Thank you in advance!

--Mark

[HannesK]

Hello,
at least one other person is using a webcam (which was mentioned some weeks ago in the forum digest)

as you disconnected everything, SNMP traps / email alarms don't work (which would only need outgoing ports)

Best regards,
Hannes

[mdiver]

IMHO there can not be a fully sufficient solution here. It's like wanting to transport information from the inside to the outside of a singularity - which is physically impossible - as far as we know today...

We usually try to go the oob-management way (ILO, iDRAC, etc.). Therefore one has to make sure the network used for the BMC is fully separated - no routing at all - from the productive and even backup/management network.

All communicating software agents that run on the host itself - even if read only - could in theory have a vulnerability. So they would contradict the solution.
The camera surveillance is possible but to me sounds not very practical.

We are currently working on another path leveraging VBRs stack itself. I'll follow up once we have something reliable here.

[Steve-nIP]

If we're thinking as paranoid as possible here, maybe a small PC directly attached to the iLO dedicated port with an IP KVM (without the USB plugs attached, display out only).

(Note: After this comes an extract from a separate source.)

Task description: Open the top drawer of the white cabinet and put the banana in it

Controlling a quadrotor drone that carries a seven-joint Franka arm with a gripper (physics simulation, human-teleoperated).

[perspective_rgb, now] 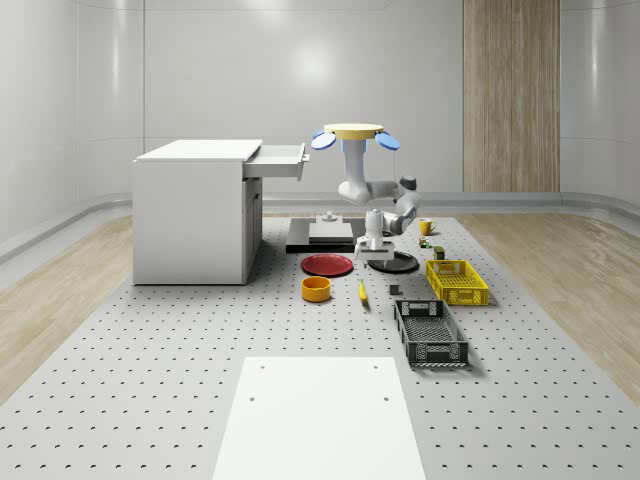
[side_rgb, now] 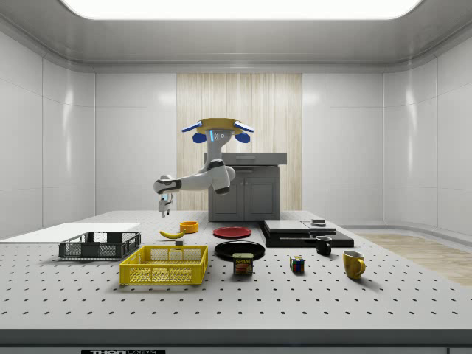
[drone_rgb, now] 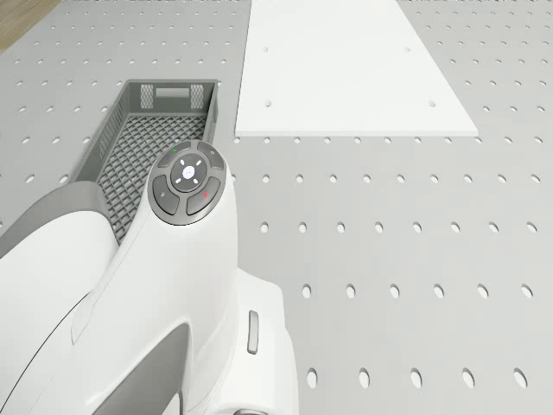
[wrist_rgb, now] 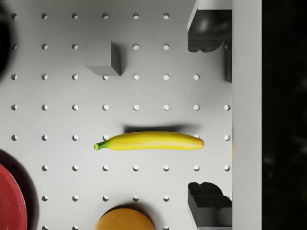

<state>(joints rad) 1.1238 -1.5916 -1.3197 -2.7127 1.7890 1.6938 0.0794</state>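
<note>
Tool above the banana, top drawer open

The drone [perspective_rgb: 352, 131] hovered beside the white cabinet [perspective_rgb: 195, 210]; its tool [wrist_rgb: 209, 123], fingers [wrist_rgb: 207, 31] spread, hung over the banana [wrist_rgb: 149, 141] lying on the worktop [wrist_rgb: 57, 120] near the orange bowl [wrist_rgb: 124, 219].

Bright, even light fell from a broad ceiling panel [side_rgb: 240, 7], glare smeared the glossy back wall [perspective_rgb: 310, 70], and the banana [wrist_rgb: 149, 141] cast a short soft shadow on the worktop [wrist_rgb: 144, 96].

Yellow banana [wrist_rgb: 151, 141] (green stem tip); white cabinet [perspective_rgb: 192, 212]; red plate [perspective_rgb: 328, 264]; crate [perspective_rgb: 457, 281] yellow, seemingly mesh.
</note>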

Then you could put that IP KVM on the normal network to see the display of the iLO logged in, or have a script probing SNMP on iLO, and have that output on screen.

Either way, that KVM won't be a risk at all if the USB plugs aren't connected, as it won't be able to interact with the machine in any way, and even in the wildest dreams of someone who could send dodgy EDID data to crash a graphics card driver somehow - well, it would only be that monitoring PC affected.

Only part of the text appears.